Because of this, it’s pretty crucial that you decide on a source of truth. If you’re always going back and forth, you’ll never figure it out. If you’re reporting solely on Facebook Ads, use the reports available in Ad Manager as your single source. It’s always going to show much more accurate results because of the way it tracks data.
Google tracks via cookies which works at its best if a user is signed into their email on Chrome. Yeah, not always likely. Facebook on the other hand uses user-based tracking that relies on a User ID. Most people are always signed into their Facebook (and usually across devices).
To give yourself the best chance at the most accurate data, you should have your Facebook pixel installed, events properly set up, and a Conversion API in place to more accurately track conversions from any users that have opted out of iOS14.
If you’re measuring Facebook Ads impact across all your marketing, you’ll still need to look at Google Analytics. Google Analytics will provide a realistic picture of the role Facebook plays compared (and in addition) to other sources, especially when you’re looking at assisted conversions.

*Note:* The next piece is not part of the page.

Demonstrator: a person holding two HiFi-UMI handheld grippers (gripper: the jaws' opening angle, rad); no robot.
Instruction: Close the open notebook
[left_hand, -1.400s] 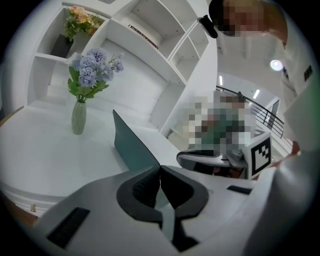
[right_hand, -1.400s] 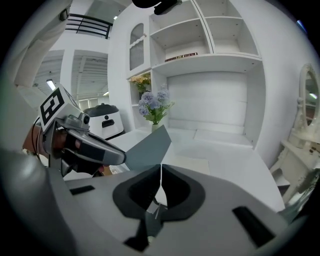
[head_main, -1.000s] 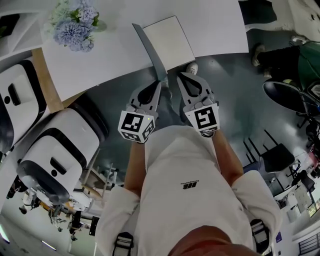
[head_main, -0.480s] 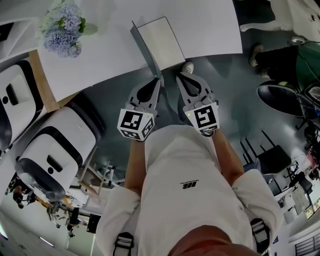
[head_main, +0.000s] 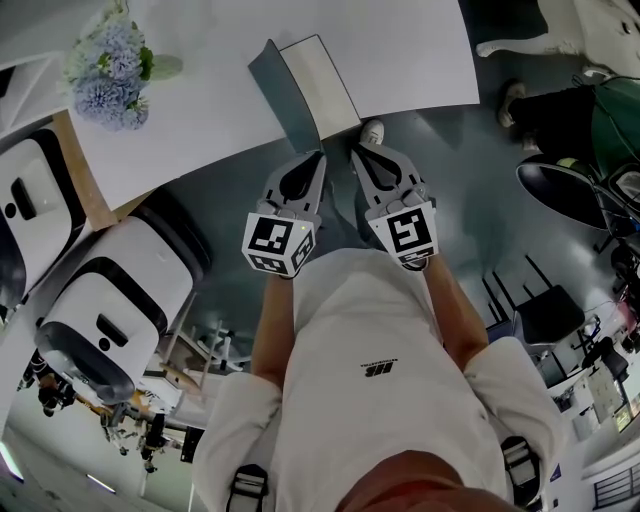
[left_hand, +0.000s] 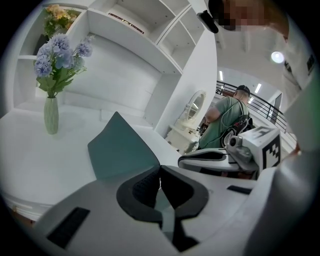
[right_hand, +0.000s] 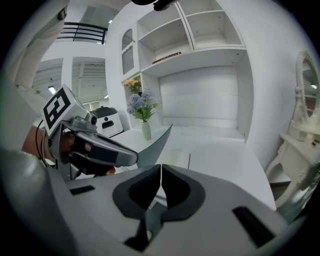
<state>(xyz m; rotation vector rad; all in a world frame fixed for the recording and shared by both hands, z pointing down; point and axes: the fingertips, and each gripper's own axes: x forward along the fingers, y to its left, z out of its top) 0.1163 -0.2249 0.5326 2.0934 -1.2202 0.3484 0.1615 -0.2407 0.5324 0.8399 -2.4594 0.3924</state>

Pro Tip: Be sure to set up all your important conversion events in Google Analytics just like you did for Facebook.
Ads attribution is hard, but it isn’t impossible
There is no denying that Apple’s latest iOS 14 update has forever changed the advertising scenario. To make matters worse, setting up and monitoring Facebook analytics along with other reporting tools can also be complicated if you don't have the right guidance.
But that’s the thing: the process is complicated—not impossible.
Thanks to Facebook‘s attribution setting, Conversions API, Events Manager, and Google Analytics you can easily keep track of your audience conversion activities. This will eventually allow you to make informed decisions and help you optimize the heck out of your ads.